• _WHAT IS EXPECTED_
With the pictures left out, transcribe exactly the lines from the one with "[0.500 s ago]" through the end of the data.

• _DATA BLOCK_

== Segment start ==

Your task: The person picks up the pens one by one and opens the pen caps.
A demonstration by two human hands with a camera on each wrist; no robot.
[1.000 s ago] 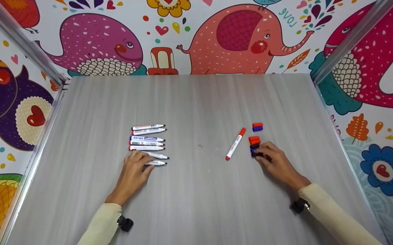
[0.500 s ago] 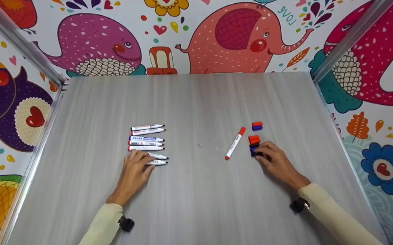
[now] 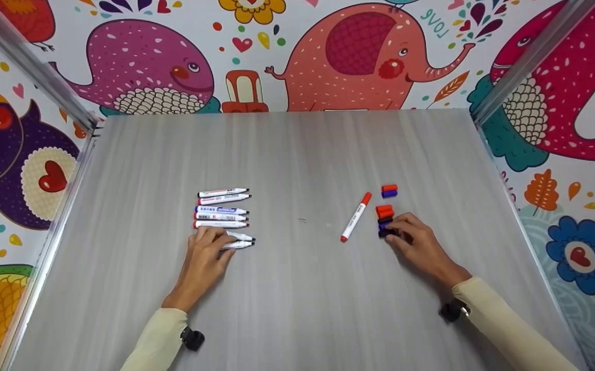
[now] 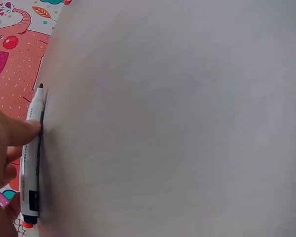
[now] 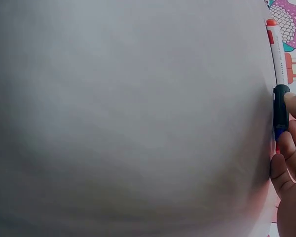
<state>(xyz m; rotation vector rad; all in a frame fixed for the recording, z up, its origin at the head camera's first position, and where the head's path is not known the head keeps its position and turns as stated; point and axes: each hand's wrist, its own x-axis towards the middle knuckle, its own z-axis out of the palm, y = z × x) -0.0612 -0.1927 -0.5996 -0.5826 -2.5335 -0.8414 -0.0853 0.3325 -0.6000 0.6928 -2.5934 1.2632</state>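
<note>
Several uncapped whiteboard markers (image 3: 220, 224) lie in a column on the left of the table, dark tips to the right. My left hand (image 3: 205, 257) pinches the nearest white marker (image 4: 33, 153), which has a black end; the thumb is on its near side and curled fingers are beyond it. That marker lies against the one above it. On the right, my right hand (image 3: 421, 242) pinches a black marker cap (image 5: 281, 106) between thumb and fingers, at the near end of a column of caps. A blue cap (image 3: 383, 226) sits right beside it, partly hidden by the fingers.
A capped red marker (image 3: 356, 217) lies slanted just left of the caps. Red caps (image 3: 385, 211) and a separate red and blue pair (image 3: 389, 190) sit farther back. A small dark mark (image 3: 302, 220) shows mid-table. Patterned walls (image 3: 256, 56) border the table's back and sides.
The nearest marker under my left hand has slid away from me, closing its gap to the marker above. My right hand stays nearly still at the black cap.
</note>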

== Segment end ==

• _OUTPUT BELOW_
[0.500 s ago] 
[now] 
[now] 
[now] 
<state>(xyz m; rotation vector rad; all in a frame fixed for the recording, z up, its origin at the head camera's first position, and where the head's path is not known the head keeps its position and turns as stated; point and axes: each hand's wrist, its own x-axis towards the middle knuckle, its own z-axis out of the palm, y = z × x) -0.0612 -0.1927 -0.5996 -0.5826 -2.5335 -0.8414 -0.0853 0.3325 -0.6000 0.6928 -2.5934 1.2632</state>
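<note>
Several uncapped whiteboard markers (image 3: 220, 224) lie in a column on the left of the table, dark tips to the right. My left hand (image 3: 205, 257) pinches the nearest white marker (image 4: 33, 153), which has a black end; the thumb is on its near side and curled fingers are beyond it. That marker lies against the one above it. On the right, my right hand (image 3: 421, 242) pinches a black marker cap (image 5: 281, 106) between thumb and fingers, at the near end of a column of caps. A blue cap (image 3: 383, 226) sits right beside it, partly hidden by the fingers.
A capped red marker (image 3: 356, 217) lies slanted just left of the caps. Red caps (image 3: 385, 211) and a separate red and blue pair (image 3: 389, 190) sit farther back. A small dark mark (image 3: 302, 220) shows mid-table. Patterned walls (image 3: 256, 56) border the table's back and sides.
The nearest marker under my left hand has slid away from me, closing its gap to the marker above. My right hand stays nearly still at the black cap.
</note>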

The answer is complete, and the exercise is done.